F*** mi!

A friend who’s visiting Vietnam has been making commendable efforts to learn enough of the language to get by – and display respect rather than overbearing Western arrogance. But he’s run into some slight problems. For just a flavour…

“Vietnamese personal names are usually three syllables long, but may also be two or four syllables. The first syllable is the family name or surname. Because certain family names, notably Nguyen, are extremely common, they cannot be used to distinguish among individuals in the manner customary in English. Do not shorten two-syllable names, i.e. Lê Duẩn is always Lê Duẩn. For three-syllable names, use the final syllable as a short form to refer to the subject after the first reference. Thus Ngô Bảo Châu is shortened to “Châu”. For four-syllable names, use the last two syllables as the short form.
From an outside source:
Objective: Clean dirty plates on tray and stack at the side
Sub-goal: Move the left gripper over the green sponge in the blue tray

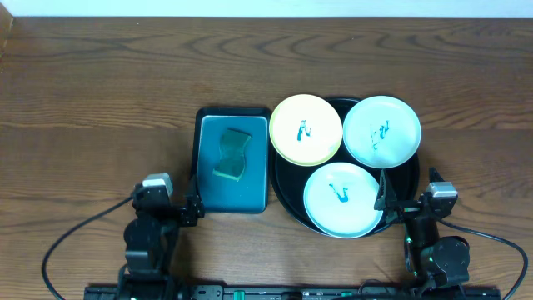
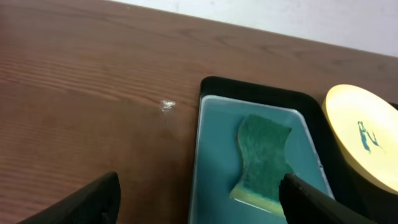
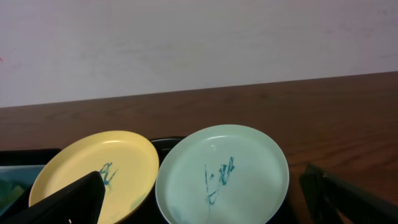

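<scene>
A round black tray (image 1: 410, 185) holds three plates marked with blue-green scribbles: a yellow plate (image 1: 306, 129) at the back left, a pale green plate (image 1: 382, 131) at the back right, and a pale blue plate (image 1: 342, 198) at the front. A green sponge (image 1: 232, 153) lies in a teal rectangular dish (image 1: 254, 179) left of the tray. My left gripper (image 1: 195, 209) is open and empty near the dish's front left corner; its wrist view shows the sponge (image 2: 264, 155). My right gripper (image 1: 388, 202) is open and empty at the tray's front right; its wrist view shows the yellow plate (image 3: 93, 171) and green plate (image 3: 222, 174).
The wooden table (image 1: 100, 108) stretches to the left of the dish and behind the tray. A small pale speck (image 2: 166, 105) lies on the wood left of the dish.
</scene>
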Action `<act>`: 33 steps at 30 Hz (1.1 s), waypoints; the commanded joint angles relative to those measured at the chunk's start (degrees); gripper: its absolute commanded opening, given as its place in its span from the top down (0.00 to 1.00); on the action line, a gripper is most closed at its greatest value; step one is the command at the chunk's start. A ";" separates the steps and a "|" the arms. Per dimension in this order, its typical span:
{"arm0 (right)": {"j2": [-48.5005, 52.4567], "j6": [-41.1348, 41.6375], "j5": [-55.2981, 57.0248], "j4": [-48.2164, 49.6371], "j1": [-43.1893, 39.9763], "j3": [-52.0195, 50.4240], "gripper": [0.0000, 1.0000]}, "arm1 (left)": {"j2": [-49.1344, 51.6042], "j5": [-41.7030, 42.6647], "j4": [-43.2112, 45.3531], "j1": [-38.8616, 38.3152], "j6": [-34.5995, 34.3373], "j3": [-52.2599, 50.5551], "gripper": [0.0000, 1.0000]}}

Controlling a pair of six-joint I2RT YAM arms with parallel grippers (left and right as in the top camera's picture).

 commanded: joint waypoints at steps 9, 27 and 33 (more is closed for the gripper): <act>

Thus Nguyễn Thị Minh Khai is “Minh Khai”. It should be noted that “Hồ Chí Minh” is exception to these rules since this is a pseudonym with a strongly literal meaning. Chí Minh means “he who enlightens,” so these two syllables are not divided. An explanatory header, {{Vietnamese name}}, may be used if clarification is considered necessary.”

In short, as he grumbles, ‘the only Vietnamese name anyone knows doesn’t follow any of the utterly impenetrable rules’.

I tell him he should have gone to Thailand like everyone else.